Supplied data
----------
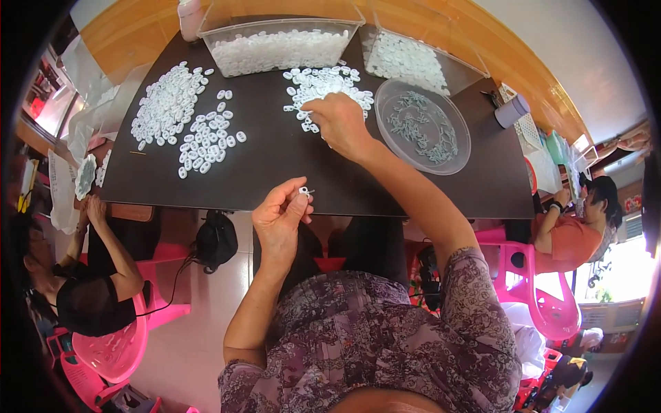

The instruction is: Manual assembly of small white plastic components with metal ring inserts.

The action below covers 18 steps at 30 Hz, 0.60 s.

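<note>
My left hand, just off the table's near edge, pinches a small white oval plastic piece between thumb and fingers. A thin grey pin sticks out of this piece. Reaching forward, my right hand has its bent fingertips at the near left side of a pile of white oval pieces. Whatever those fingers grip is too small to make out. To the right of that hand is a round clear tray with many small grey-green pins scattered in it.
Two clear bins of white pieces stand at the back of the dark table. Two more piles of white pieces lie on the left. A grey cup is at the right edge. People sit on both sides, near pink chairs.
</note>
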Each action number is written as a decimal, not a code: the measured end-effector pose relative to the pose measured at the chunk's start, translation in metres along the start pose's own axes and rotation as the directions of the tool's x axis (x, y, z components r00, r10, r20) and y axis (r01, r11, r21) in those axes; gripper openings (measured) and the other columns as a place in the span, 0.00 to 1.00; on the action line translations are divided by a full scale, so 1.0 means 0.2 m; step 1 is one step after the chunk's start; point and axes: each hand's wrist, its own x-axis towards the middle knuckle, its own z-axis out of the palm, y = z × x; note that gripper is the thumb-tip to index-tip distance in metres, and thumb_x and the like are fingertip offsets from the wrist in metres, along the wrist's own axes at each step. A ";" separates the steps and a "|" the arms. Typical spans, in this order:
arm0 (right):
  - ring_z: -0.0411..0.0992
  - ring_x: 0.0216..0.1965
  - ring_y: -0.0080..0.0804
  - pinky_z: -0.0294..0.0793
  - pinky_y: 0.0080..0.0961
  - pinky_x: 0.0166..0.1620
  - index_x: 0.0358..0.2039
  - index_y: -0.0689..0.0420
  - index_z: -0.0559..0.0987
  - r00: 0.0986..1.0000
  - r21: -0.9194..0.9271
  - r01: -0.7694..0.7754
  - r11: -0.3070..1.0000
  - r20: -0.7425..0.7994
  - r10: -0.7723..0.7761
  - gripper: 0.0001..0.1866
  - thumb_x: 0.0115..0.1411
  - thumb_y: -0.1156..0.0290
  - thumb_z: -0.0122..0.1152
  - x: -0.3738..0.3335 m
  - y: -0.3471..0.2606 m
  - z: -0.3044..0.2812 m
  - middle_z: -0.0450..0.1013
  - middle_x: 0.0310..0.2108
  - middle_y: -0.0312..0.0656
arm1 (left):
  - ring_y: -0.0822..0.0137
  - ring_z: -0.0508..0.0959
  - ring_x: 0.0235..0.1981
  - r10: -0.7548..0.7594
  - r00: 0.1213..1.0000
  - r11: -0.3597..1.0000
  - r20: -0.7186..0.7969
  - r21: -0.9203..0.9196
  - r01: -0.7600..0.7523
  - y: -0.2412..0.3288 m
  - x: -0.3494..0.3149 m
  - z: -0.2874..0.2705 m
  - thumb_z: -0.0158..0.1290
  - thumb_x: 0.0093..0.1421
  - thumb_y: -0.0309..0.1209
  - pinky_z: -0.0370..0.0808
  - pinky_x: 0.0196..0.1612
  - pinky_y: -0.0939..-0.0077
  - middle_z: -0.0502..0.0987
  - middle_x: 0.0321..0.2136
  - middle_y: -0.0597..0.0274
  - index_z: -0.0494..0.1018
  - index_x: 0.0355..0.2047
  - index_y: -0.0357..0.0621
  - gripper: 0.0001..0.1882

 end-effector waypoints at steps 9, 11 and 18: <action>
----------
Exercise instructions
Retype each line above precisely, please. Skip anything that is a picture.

The answer
The instruction is: Manual assembly of small white plastic components with metal ring inserts.

The action below covers 18 steps at 30 Hz, 0.60 s.

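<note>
My left hand, just off the table's near edge, pinches a small white oval plastic piece between thumb and fingers. A thin grey pin sticks out of this piece. Reaching forward, my right hand has its bent fingertips at the near left side of a pile of white oval pieces. Whatever those fingers grip is too small to make out. To the right of that hand is a round clear tray with many small grey-green pins scattered in it.
Two clear bins of white pieces stand at the back of the dark table. Two more piles of white pieces lie on the left. A grey cup is at the right edge. People sit on both sides, near pink chairs.
</note>
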Each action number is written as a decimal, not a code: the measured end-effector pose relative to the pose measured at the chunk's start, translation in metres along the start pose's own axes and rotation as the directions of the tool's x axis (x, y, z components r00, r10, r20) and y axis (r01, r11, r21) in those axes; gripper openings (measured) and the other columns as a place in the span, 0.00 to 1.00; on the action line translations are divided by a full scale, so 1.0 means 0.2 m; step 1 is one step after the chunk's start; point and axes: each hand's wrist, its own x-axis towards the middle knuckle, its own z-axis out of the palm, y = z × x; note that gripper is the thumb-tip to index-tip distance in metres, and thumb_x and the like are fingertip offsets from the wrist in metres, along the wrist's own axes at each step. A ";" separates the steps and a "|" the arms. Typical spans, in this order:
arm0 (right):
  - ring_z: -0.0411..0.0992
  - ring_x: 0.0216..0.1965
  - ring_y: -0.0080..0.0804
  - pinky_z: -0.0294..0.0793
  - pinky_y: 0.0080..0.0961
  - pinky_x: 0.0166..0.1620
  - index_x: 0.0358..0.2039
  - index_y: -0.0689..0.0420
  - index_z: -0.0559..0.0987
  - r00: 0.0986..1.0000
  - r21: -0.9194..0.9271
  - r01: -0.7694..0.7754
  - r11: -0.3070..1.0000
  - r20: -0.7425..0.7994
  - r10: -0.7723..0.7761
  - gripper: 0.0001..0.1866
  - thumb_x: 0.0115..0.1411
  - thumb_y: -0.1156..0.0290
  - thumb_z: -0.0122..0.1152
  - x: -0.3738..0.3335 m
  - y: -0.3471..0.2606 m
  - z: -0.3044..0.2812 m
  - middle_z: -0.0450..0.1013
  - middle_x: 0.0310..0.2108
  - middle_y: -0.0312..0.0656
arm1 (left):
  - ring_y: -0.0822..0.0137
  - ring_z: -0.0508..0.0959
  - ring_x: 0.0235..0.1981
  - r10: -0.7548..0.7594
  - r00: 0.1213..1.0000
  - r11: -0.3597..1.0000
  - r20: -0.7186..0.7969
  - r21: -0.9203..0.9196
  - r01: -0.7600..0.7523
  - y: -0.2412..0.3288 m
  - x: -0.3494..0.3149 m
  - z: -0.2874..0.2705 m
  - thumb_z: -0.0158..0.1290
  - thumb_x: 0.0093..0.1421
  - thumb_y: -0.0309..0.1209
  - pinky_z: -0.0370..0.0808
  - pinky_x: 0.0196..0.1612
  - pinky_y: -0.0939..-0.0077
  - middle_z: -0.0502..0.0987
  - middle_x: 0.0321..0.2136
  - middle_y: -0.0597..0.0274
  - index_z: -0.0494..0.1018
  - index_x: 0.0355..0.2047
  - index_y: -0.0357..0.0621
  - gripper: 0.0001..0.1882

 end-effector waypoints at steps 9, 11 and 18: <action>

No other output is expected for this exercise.